Clinical Documentation Improvement Specialist

Propitious Recruiting

Clinical Documentation Improvement Specialist

Scottsdale, AZ
Full Time
Paid
  • Responsibilities

    A forward-thinking hospital group is redefining healthcare delivery to rural communities across the Southwest. With a growing network of eight micro-hospitals spanning Arizona, New Mexico, Oklahoma, and Texas, they’re on an ambitious path—opening 2-3 hospitals annually through acquisitions and strategic initiatives. Their commitment to growth, innovation, and exceptional care is unwavering.

    As they expand, they’re seeking a Clinical Documentation Improvement Specialist (CDIS) to elevate the accuracy, integrity, and impact of clinical documentation in a fast-paced, evolving healthcare environment.
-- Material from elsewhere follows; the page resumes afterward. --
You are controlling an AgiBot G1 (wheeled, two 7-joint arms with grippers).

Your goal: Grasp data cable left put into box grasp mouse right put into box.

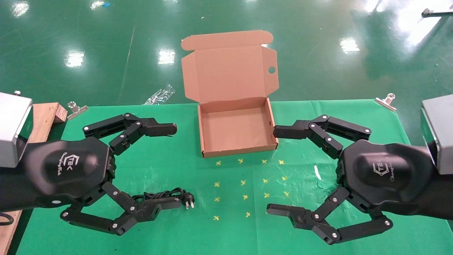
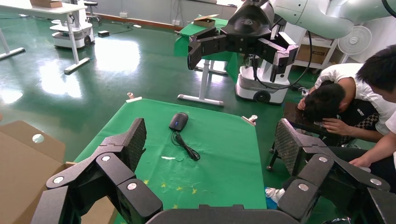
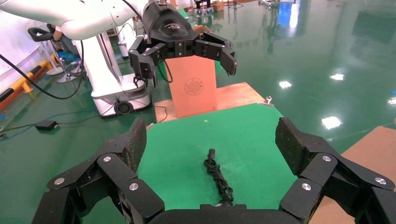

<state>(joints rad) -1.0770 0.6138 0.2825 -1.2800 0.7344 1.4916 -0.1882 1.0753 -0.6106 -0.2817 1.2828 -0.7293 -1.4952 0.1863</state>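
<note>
The open brown box (image 1: 236,150) stands empty at the back middle of the green cloth, lid up. The coiled black data cable (image 1: 161,194) lies at the front left, its pronged plug (image 1: 189,204) pointing right. It also shows in the right wrist view (image 3: 217,175). My left gripper (image 1: 173,166) is open and empty above it, and its lower finger hides part of the coil. The black mouse (image 2: 179,121) with its thin cord lies on the cloth in the left wrist view. In the head view it is hidden under my right hand. My right gripper (image 1: 276,170) is open and empty, right of the box.
Yellow cross marks (image 1: 244,180) dot the cloth in front of the box. Metal clips (image 1: 76,108) (image 1: 385,101) hold the back corners of the cloth. A wooden board (image 1: 46,117) lies at the left edge. A plastic wrapper (image 1: 159,95) lies on the floor. People (image 2: 350,93) sit beyond the right edge.
</note>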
    This full-time, on-site role is based at their Scottsdale, AZ offices.

    Position Summary:

    The CDIS will be responsible for improving the overall quality and accuracy of clinical documentation, ensuring compliance with regulatory requirements, optimizing reimbursement, and enhancing patient care outcomes. The ideal candidate will collaborate closely with physicians, nurses, coders, and other healthcare professionals to promote accurate and thorough documentation of patient records.

    Responsibilities:

    • Review inpatient and outpatient medical records to ensure the accuracy, completeness, and compliance of clinical documentation with regulatory and organizational standards.
    • Identify opportunities to improve the specificity and clarity of clinical documentation to reflect the patient’s clinical status and treatment provided.
    • Collaborate with healthcare providers to clarify documentation, using effective communication and query techniques to obtain additional information when necessary.
    • Educate and train physicians, advanced practice providers, and other clinical staff on best practices for documentation improvement and regulatory changes.
    • Analyze and monitor documentation and coding trends to identify areas of improvement and recommend strategies to enhance compliance and efficiency.
    • Work closely with coding professionals to ensure proper coding and reimbursement practices align with documentation.
    • Participate in regular audits, reviews, and quality improvement initiatives to ensure continuous improvement in documentation standards.
    • Maintain up-to-date knowledge of healthcare regulations, coding guidelines (ICD-10-CM/PCS), and reimbursement methodologies (DRG, MS-DRG, APR-DRG).
    • Ensure adherence to HIPAA and other patient privacy and confidentiality regulations.

    Qualifications:

    • Bachelor’s degree in Nursing (BSN), Health Information Management (HIM), or a related healthcare field. Advanced clinical degrees preferred.
    • 3-5 years of clinical or healthcare experience in a hospital setting, with direct experience in clinical documentation improvement.
    • Certified Clinical Documentation Improvement Specialist (CCDS or CDIP) or equivalent required.
    • Strong understanding of clinical documentation requirements, medical terminology, anatomy, and physiology.
    • Expertise in ICD-10-CM/PCS coding systems and DRG structures.
    • Proficiency in querying guidelines and regulatory compliance (CMS, Joint Commission).
    • Excellent analytical, organizational, and communication skills.
    • Ability to work collaboratively with multidisciplinary teams.